• [REQUIREMENT] Your task is to copy each line of the material that holds the word "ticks".

• [DATA SEGMENT]
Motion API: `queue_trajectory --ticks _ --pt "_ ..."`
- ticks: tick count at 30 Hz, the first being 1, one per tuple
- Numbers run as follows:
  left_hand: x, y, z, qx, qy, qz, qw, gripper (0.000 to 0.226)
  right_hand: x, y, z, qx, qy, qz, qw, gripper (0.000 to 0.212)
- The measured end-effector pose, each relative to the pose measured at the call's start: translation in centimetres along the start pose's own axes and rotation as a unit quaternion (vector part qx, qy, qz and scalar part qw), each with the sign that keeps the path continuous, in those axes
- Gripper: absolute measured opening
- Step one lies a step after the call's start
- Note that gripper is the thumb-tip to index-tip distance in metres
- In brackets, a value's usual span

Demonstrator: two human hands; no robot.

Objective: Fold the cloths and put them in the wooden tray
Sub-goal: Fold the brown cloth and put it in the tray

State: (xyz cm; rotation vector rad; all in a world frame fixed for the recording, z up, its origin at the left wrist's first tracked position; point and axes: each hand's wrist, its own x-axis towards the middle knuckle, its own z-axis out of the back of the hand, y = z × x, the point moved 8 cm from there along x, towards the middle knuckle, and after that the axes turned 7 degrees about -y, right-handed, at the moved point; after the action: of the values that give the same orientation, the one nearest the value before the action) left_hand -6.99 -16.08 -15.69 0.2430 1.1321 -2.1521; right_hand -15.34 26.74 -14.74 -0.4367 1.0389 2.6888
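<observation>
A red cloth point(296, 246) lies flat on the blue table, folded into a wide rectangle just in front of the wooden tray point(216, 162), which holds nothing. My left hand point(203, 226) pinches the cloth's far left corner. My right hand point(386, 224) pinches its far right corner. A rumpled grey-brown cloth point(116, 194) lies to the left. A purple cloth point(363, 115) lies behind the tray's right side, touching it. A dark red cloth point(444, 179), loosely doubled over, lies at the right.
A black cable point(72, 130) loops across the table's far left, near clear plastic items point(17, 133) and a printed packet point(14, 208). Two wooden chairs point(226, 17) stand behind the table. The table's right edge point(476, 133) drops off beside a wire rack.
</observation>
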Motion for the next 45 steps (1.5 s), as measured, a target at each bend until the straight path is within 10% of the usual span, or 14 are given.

• [WRITTEN ANSWER]
Motion API: `queue_trajectory --ticks _ --pt "_ ..."`
- ticks: tick count at 30 Hz, the first being 1, one per tuple

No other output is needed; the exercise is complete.